Le Collectif affirme avoir saisi formellement le Comité d’organisation du Congrès ainsi que le Conseil d’administration pour récuser la présence de monsieur Franck Ettien sur la liste électorale avec pour motif invoqué : le candidat Franck Ettien n’aurait pas été à jour de ses cotisations selon le fichier officiel 2024 de l’UNJCI, ne disposant ni de la carte 2023 ni de celle de 2024 au moment requis.
Or, rappellent le collectif, « pour être candidat, il faut être électeur ; pour être électeur, il faut être membre régulièrement à jour ».
Les conférenciers dénoncent alors l’établissement présumé de cartes « antidatées » 2023 et 2024, délivrées à l’approche du Congrès pour « régulariser artificiellement » la situation du candidat. « On ne reconstitue pas un passé administratif pour fabriquer une éligibilité », martèlent-ils, estimant qu’un tel précédent viderait les règles internes de toute substance.
Deuxième axe d’attaque : la « dérive institutionnelle préoccupante ».
Le Collectif accuse le Conseil d’administration d’avoir introduit de facto un statut privilégié pour certains membres des instances, leur permettant d’obtenir des cartes d’années antérieures. Une entorse aux principes d’égalité, soutiennent-ils, d’autant que l’article 27 du Règlement intérieur exige que la tête de liste justifie d’une participation régulière aux activités de l’Union durant les trois années précédant le Congrès.
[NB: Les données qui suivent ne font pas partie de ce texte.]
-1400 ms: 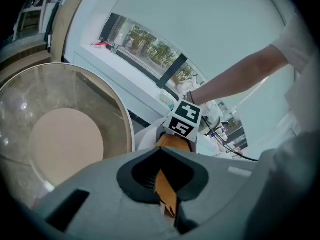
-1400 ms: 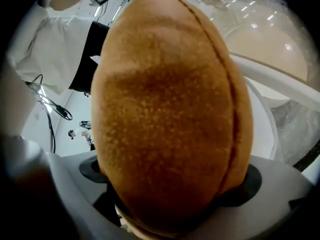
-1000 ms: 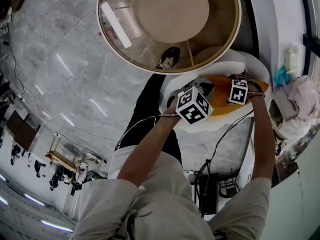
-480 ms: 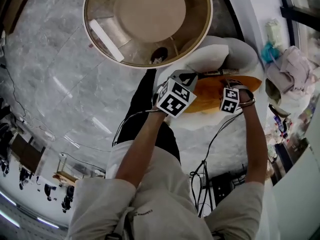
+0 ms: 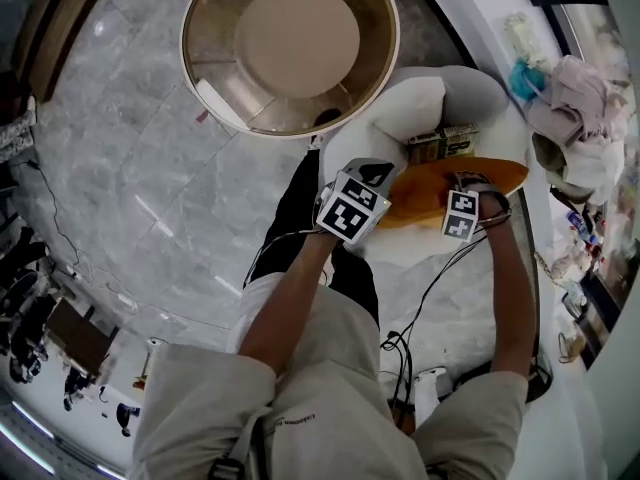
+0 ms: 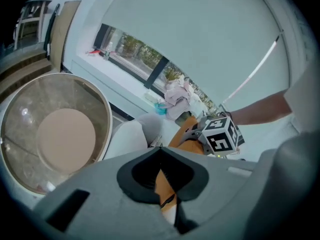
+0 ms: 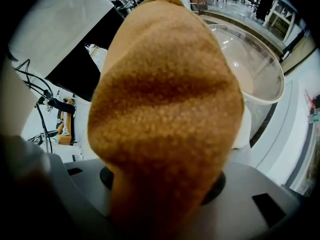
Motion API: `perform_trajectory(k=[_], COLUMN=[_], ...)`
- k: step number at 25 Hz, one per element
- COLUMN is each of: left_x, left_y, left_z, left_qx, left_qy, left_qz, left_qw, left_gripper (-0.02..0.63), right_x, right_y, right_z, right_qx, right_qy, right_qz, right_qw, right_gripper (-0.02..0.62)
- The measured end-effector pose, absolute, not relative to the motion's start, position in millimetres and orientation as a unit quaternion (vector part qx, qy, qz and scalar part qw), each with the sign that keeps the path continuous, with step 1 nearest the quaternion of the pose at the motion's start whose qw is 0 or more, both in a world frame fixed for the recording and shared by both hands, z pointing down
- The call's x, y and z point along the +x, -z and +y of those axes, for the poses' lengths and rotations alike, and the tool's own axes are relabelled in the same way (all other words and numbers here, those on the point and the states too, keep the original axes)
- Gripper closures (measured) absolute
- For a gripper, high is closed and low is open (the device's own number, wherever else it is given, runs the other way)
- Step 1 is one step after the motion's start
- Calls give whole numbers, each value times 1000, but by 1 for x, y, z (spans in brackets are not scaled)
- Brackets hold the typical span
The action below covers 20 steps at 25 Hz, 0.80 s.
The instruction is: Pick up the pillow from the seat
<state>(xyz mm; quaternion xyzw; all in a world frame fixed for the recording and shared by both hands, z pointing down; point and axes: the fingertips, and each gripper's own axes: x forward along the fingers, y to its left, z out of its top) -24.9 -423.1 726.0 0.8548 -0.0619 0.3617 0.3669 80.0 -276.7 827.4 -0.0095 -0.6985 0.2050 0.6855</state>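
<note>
Now over seat and marble floor, left gripper fingers clamp pillow; right gripper just closed on it.

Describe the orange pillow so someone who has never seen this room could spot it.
Find the big round glass-topped table; beside it stands a white curved armchair. Over its seat hangs the orange fleecy pillow, pinched between the left claw and the right claw, whose jaws have just closed onto it. It is the only orange thing among white upholstery and a small printed box.

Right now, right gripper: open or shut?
Shut on the pillow: right gripper jaws have just been closing, and orange fabric fills the gap in its view.
</note>
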Motion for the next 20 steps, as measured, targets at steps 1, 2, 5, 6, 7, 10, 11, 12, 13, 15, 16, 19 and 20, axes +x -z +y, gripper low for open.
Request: perform_trajectory(k=[1, 2, 5, 6, 7, 10, 11, 12, 13, 15, 16, 19, 20], left_x=[-24, -22, -24, -25, -25, -33, -39, -46, -52, -62, -66, -77, -79], left_y=[-723, -721, -714, -711, -708, -699, -698, -698, -698, -702, -704, -702, -696], left_z=[-417, -414, -401, -389, -375, -322, -305, -291, -281, -260, -247, -201, -184], left_qx=[859, 862, 870, 871, 873, 882, 886, 890, 895, 897, 895, 886, 885], left_qy=[-361, -358, -343, -339, -335, -332, -328, -320, -310, -297, -297, -304, -307], left_qz=[-60, -63, -90, -99, -106, -123, -133, -145, -157, -183, -194, -213, -213], left_qw=[359, 353, 343, 341, 337, 310, 299, 289, 281, 273, 272, 277, 279], left_gripper=[597, 597, 597, 597, 597, 597, 597, 597, 597, 597, 597, 597, 597], right_x=[80, 80, 79, 79, 80, 81, 79, 77, 76, 79, 83, 92, 93], right_y=[-826, -825, -823, -822, -820, -818, -818, -819, -819, -816, -813, -804, -800], right_z=[-271, -268, -264, -256, -247, -223, -217, -212, -209, -199, -192, -163, -152], right_qx=[-1, 7, 23, 24, 26, 38, 44, 51, 60, 81, 92, 122, 131], right_qy=[-203, -199, -175, -167, -159, -134, -126, -119, -114, -110, -112, -122, -126], right_qz=[-700, -702, -707, -708, -709, -712, -715, -717, -720, -727, -730, -735, -737], right_qw=[684, 684, 685, 685, 686, 688, 687, 685, 682, 673, 668, 656, 652], right_gripper=[357, 357, 359, 359, 359, 360, 362, 363, 362, 362, 363, 364, 364])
« On ne peut pas s’absenter pendant des années, puis apparaître à la veille d’une élection comme candidat », insistent-ils, dénonçant un système à « deux vitesses ».
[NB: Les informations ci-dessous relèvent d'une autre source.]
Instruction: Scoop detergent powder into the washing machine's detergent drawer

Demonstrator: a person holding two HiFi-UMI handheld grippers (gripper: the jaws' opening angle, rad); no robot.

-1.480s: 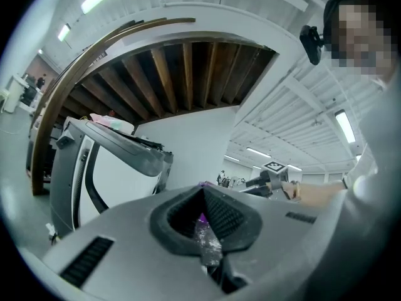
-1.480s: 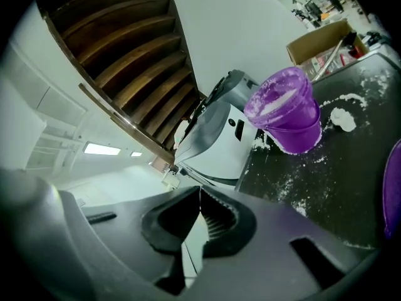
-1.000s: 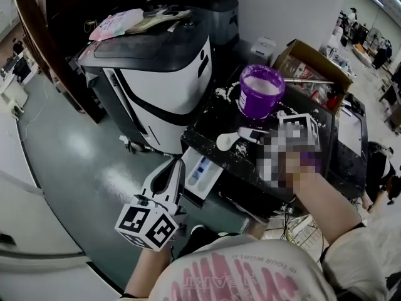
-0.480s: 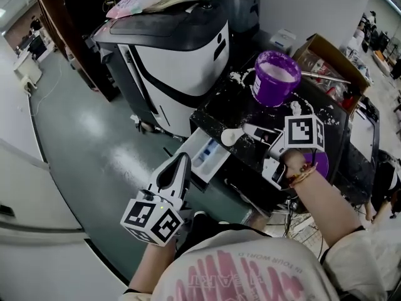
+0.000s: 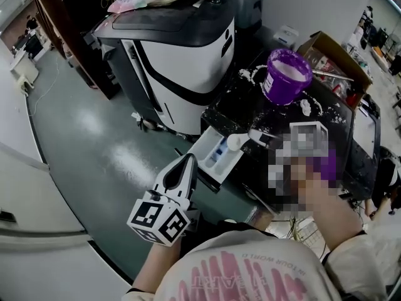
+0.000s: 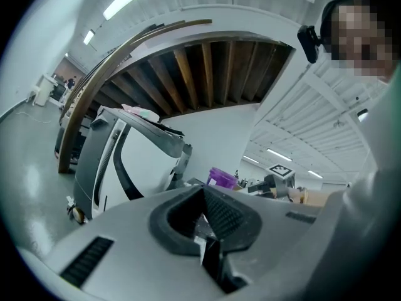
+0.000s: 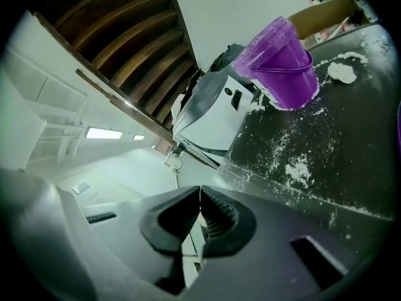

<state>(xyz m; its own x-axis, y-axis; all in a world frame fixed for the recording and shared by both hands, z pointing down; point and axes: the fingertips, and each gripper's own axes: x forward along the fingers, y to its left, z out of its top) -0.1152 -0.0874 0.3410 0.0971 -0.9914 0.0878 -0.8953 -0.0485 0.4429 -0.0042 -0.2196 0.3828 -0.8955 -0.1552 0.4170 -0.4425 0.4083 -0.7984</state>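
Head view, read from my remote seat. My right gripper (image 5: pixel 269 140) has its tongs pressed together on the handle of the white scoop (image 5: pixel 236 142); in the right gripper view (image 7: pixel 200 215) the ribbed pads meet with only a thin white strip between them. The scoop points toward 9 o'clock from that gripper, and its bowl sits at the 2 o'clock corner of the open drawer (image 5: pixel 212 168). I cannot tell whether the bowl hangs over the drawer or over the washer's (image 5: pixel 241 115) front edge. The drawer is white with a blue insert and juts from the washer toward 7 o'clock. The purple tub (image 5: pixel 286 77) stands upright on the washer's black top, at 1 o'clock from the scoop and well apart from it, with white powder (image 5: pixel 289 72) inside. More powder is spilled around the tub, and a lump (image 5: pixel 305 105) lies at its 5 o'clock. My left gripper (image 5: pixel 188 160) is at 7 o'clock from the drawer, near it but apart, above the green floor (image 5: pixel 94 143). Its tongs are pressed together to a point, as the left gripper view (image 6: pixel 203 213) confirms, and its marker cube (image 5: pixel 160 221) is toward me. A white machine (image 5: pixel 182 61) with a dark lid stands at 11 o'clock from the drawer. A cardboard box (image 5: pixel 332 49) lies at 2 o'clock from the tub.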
Troisième point : l’incompatibilité entre la qualité de journaliste professionnel et les fonctions administratives exercées par Franck Ettien.
Selon le Collectif, celui-ci aurait déclaré, le 28 janvier 2026, avoir occupé jusqu’en avril 2025 le poste de Directeur de cabinet du président du Conseil régional du Gbôklé. Une fonction administrative et politique jugée incompatible avec l’éligibilité au Congrès.
Plus troublant, affirment-ils : après vérification le 11 février dernier au cabinet du ministre de la Communication, Amadou Coulibaly, Franck Ettien figurerait toujours sur le fichier 2026 du personnel du Conseil régional du Gbôklé, en tant qu’agent rémunéré par le Trésor public ivoirien. « Comment a-t-il pu obtenir la CIJP 2025 ? Pourquoi ces incompatibilités n’ont-elles pas été prises en compte ? » interrogent les porte-paroles, évoquant une situation « grave » enchant la crédibilité des institutions.
Le Collectif rappelle enfin le précédent de 2022, lorsque la liste conduite par Lance Touré avait été invalidée au nom du strict respect des textes. « Aucune indulgence n’avait été accordée », soulignent-ils, dénonçant aujourd’hui un « deux poids, deux mesures ».
Déterminés à aller « jusqu’au bout de la procédure », le collectif dit avoir saisi la Commission d’attribution de la CIJP, l’Autorité nationale de la presse (ANP), le ministère de la Communication, le Conseil d’administration de l’UNJCI, le Comité d’organisation du Congrès et même le procureur de la République pour l’ouverture d’une enquête.
Tout en saluant l’ouverture au dialogue initiée par le ministre Amadou Coulibaly, ils l’exhortent à « prendre toutes ses responsabilités » pour sortir l’UNJCI d’un cycle de crises qui l’enlise depuis 2016. À la veille du Congrès, la bataille ne se joue plus seulement dans les urnes : elle a déposé désormais ses valises sur le terrain du droit.